(Problem to solve)
Copy each line of the material in which the word "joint" appears.
### Data ###
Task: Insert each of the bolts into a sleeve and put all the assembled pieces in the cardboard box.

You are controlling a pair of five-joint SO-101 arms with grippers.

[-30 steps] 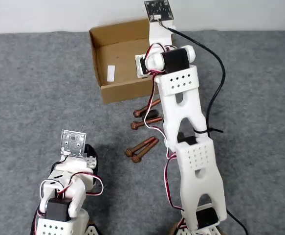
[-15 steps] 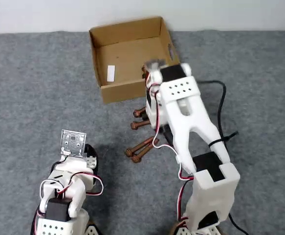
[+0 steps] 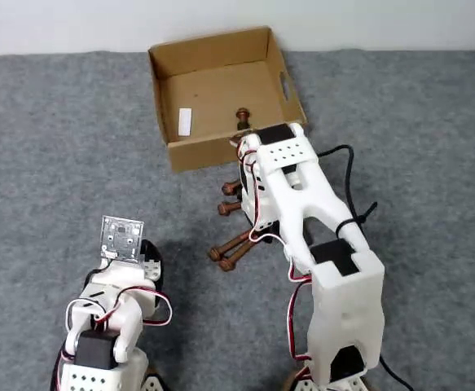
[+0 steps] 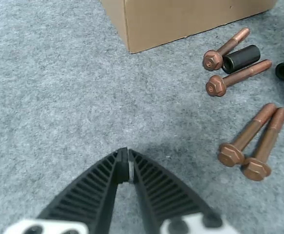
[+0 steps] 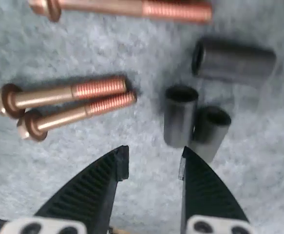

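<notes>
Several copper bolts point(image 3: 235, 205) lie on the grey carpet in front of the cardboard box point(image 3: 174, 65). One copper-headed piece point(image 3: 242, 118) sits inside the box by its front wall. My right gripper point(image 5: 151, 163) hangs open just above the carpet, with a pair of bolts point(image 5: 59, 95) to one side and two black sleeves point(image 5: 179, 114) touching each other just beyond its fingertips. A third sleeve point(image 5: 234, 58) lies farther off. My left gripper point(image 4: 127, 163) is shut and empty, well away from the bolts point(image 4: 249, 134) and a sleeve point(image 4: 241, 58).
In the high view the right arm point(image 3: 302, 204) covers the sleeves and part of the bolt group. The left arm point(image 3: 111, 326) stays folded at the near left. Bare carpet spreads to the left of the box point(image 4: 180, 19).
The right arm has drawn back from over the box toward the bolts on the carpet. A copper-headed piece now shows in the box where the gripper was. The left arm has not moved.
</notes>
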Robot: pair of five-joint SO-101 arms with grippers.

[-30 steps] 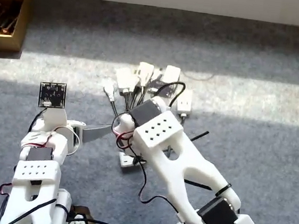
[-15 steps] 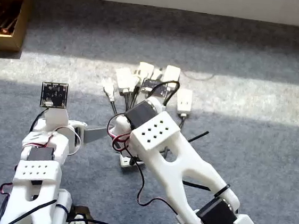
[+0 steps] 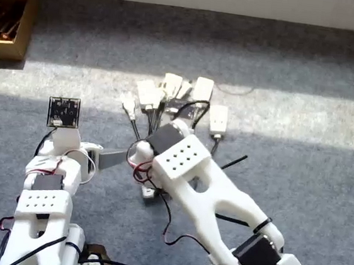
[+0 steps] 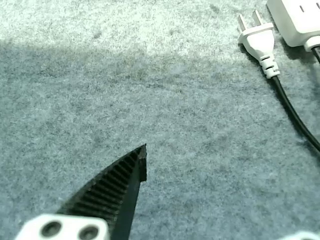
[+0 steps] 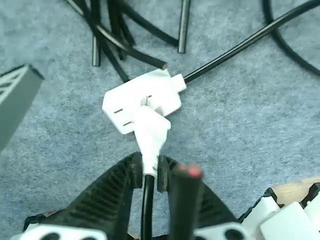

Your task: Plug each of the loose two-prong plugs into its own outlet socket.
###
(Solution for this problem)
You are controlling a pair of five-joint SO-101 arms with grippers.
Robot: pair of five-joint SO-101 arms with grippers.

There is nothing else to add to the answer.